**Problem details**
Your answer is to be every line of the material that includes the string "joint".

**Given data**
▶

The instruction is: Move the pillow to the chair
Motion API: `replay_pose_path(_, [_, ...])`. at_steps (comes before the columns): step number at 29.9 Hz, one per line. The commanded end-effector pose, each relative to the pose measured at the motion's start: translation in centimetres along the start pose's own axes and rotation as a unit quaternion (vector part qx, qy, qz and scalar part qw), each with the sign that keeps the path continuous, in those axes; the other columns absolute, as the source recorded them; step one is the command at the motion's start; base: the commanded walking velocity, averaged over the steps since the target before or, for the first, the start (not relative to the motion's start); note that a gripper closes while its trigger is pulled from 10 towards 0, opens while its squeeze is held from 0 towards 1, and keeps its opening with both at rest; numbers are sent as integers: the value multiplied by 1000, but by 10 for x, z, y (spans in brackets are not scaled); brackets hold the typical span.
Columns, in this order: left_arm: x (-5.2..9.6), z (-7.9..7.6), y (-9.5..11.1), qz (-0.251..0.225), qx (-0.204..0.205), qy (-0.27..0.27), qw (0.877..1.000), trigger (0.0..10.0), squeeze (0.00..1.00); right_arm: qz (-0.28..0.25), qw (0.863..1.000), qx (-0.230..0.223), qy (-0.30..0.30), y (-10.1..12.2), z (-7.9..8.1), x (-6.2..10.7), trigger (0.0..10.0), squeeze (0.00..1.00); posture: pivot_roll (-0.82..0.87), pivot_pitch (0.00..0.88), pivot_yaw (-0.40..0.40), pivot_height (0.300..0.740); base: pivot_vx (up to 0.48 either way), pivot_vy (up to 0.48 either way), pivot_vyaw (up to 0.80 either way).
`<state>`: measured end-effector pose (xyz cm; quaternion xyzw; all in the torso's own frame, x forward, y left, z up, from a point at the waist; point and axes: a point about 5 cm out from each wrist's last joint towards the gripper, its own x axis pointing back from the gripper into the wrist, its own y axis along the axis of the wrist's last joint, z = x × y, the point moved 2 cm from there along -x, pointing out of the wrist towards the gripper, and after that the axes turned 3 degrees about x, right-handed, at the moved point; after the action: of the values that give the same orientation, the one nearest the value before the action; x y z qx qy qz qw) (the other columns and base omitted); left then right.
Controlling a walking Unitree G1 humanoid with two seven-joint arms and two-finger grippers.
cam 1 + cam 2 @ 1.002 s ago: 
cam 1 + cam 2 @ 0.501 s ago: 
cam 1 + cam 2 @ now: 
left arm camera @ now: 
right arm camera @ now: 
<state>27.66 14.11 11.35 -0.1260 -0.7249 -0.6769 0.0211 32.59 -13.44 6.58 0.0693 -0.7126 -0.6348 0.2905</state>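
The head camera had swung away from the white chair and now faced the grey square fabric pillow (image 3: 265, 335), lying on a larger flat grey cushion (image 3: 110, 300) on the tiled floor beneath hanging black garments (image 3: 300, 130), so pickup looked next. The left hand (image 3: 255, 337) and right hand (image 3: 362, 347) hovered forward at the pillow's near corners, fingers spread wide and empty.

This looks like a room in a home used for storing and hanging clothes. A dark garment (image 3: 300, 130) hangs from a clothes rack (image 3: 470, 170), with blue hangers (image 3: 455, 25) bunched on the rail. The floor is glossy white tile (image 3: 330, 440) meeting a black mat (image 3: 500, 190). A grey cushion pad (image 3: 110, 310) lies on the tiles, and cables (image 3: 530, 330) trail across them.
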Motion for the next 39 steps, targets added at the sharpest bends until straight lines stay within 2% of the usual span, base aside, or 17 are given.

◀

**Answer to the exercise**
`<state>`: measured end-effector pose (xyz cm; quaternion xyzw; all in the torso's own frame, x forward, y left, z up, from a point at the waist; point and axes: a point about 5 cm out from each wrist's last joint towards the gripper, its own x axis pointing back from the gripper into the wrist, its own y axis along the axis of the wrist's last joint, z = x × y, the point moved 2 cm from there along -x, pointing out of the wrist towards the gripper, and after that the axes turned 3 degrees about x, right-handed, at the moved point; after the action: of the values that give the same orientation, the one nearest the value before the action; x y z qx qy qz qw) (the other columns and base omitted); left then right.
Controlling a walking Unitree G1 humanoid with two seven-joint arms and two-finger grippers.

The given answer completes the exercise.